◆ **DIRECTIONS**
Below are the entries; return every line among them that holds the word "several".

Segment Open

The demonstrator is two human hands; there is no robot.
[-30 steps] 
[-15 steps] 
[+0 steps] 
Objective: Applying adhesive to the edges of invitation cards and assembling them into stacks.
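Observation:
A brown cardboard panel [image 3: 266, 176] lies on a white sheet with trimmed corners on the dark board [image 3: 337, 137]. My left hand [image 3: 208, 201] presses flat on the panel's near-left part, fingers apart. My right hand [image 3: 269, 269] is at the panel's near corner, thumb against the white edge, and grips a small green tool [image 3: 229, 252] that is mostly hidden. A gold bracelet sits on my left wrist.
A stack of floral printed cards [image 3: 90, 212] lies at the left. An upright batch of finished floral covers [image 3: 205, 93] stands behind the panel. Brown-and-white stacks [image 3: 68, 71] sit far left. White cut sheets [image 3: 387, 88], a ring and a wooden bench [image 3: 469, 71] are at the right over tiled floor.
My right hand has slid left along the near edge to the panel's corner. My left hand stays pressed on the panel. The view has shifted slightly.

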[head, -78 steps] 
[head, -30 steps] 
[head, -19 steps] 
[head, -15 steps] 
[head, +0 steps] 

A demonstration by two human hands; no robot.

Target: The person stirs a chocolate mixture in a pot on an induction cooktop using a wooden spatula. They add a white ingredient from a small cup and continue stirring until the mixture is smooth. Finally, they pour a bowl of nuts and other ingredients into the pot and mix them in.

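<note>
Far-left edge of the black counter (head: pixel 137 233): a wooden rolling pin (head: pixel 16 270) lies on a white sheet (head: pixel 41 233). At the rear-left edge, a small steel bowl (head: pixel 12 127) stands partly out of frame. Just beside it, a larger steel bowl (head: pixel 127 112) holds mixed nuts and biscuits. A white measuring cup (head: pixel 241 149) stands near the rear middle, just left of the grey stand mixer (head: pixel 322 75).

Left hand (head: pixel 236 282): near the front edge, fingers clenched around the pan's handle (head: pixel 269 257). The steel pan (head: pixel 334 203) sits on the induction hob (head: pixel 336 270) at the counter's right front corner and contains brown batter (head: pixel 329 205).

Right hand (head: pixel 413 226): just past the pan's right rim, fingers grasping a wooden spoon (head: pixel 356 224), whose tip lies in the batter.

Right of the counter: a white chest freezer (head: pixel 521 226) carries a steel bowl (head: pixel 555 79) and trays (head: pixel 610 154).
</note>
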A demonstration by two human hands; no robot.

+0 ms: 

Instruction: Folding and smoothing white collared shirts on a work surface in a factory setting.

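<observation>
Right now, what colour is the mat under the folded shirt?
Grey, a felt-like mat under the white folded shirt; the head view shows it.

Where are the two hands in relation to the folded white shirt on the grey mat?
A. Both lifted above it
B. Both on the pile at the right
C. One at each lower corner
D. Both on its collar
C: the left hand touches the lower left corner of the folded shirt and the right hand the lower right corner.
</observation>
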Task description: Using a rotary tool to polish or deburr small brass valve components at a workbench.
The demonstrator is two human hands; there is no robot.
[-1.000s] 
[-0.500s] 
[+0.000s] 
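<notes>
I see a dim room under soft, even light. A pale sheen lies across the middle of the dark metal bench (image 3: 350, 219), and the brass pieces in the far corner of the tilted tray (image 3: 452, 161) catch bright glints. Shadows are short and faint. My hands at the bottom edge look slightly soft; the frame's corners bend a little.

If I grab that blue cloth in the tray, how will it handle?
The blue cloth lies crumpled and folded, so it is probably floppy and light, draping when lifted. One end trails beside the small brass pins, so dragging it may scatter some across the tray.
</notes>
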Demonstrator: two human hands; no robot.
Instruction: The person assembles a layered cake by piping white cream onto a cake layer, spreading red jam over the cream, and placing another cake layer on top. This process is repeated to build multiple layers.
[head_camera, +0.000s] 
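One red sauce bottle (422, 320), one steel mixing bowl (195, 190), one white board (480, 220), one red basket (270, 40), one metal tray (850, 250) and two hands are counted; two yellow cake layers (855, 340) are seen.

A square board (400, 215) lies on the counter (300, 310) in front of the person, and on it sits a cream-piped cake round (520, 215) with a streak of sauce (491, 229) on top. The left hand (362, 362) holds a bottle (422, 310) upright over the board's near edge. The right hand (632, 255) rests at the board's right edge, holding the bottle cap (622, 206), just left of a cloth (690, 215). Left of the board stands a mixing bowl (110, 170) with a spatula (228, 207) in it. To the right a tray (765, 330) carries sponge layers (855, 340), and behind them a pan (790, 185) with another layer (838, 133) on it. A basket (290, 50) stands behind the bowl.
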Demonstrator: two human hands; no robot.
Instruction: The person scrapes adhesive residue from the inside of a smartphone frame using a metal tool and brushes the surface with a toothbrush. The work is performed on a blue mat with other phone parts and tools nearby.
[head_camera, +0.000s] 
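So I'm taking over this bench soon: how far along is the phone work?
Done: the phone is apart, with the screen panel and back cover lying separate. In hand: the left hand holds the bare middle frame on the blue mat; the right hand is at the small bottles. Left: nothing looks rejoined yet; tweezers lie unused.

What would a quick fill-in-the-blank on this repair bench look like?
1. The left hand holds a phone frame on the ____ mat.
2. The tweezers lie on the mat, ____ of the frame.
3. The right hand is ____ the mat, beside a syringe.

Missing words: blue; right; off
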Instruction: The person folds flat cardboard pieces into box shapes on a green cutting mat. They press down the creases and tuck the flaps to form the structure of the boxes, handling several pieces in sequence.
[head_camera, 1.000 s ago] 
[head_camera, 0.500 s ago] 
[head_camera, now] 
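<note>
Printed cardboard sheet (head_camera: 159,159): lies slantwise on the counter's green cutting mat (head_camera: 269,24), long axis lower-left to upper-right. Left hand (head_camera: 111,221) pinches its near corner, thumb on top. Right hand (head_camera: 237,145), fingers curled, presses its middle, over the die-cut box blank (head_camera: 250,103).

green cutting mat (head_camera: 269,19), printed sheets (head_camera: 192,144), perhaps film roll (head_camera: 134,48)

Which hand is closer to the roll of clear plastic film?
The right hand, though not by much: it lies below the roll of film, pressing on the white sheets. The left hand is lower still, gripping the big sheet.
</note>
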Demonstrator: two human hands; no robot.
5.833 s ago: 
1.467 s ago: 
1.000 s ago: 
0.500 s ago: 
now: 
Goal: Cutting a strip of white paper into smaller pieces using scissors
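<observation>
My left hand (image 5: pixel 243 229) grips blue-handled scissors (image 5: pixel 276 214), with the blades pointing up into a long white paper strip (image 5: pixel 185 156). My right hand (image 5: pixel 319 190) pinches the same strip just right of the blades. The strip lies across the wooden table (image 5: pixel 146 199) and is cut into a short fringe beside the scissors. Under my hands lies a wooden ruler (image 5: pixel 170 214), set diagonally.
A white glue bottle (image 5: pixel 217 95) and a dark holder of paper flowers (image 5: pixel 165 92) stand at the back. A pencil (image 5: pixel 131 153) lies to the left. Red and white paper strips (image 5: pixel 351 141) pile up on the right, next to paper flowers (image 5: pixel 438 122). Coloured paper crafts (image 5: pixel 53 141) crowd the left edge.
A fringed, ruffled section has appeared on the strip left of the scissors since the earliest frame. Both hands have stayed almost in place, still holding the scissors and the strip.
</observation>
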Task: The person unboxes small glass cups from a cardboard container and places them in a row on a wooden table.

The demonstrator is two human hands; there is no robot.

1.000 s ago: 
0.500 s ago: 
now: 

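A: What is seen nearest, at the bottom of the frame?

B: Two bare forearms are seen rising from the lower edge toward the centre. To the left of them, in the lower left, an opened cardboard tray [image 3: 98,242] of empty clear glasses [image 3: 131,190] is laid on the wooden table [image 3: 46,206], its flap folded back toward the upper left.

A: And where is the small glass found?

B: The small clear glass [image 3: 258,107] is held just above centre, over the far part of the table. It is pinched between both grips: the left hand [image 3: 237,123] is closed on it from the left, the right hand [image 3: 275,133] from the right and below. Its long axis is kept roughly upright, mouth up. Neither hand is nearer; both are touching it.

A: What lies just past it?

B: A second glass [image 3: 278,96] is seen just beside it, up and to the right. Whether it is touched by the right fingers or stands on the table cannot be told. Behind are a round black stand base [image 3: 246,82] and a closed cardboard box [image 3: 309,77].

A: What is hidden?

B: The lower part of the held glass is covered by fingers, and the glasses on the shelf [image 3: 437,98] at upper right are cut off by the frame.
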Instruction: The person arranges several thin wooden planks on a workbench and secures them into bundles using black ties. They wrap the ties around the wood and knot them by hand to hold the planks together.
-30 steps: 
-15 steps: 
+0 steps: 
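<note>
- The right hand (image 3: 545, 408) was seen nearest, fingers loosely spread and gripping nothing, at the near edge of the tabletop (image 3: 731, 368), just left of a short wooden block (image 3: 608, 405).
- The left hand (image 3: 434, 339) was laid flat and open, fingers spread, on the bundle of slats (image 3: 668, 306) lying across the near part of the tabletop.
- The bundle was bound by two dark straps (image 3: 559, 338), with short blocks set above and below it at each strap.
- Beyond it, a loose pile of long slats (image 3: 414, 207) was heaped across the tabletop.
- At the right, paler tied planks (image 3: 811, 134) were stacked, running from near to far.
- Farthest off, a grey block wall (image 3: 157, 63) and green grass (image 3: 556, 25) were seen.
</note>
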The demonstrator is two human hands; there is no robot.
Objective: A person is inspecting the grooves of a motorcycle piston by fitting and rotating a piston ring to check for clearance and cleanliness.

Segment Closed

◆ **TASK RESPONSE**
Instruction: The person folds flat cardboard pieces into box shapes on a green cutting mat. They press down the creases and tuck the flaps to form the structure of the boxes, handling several pieces in sequence.
Instruction: The person arranges several thin wooden planks on a workbench and secures them into bundles using black ties. They wrap the ties around the wood and knot them by hand to hold the planks together.

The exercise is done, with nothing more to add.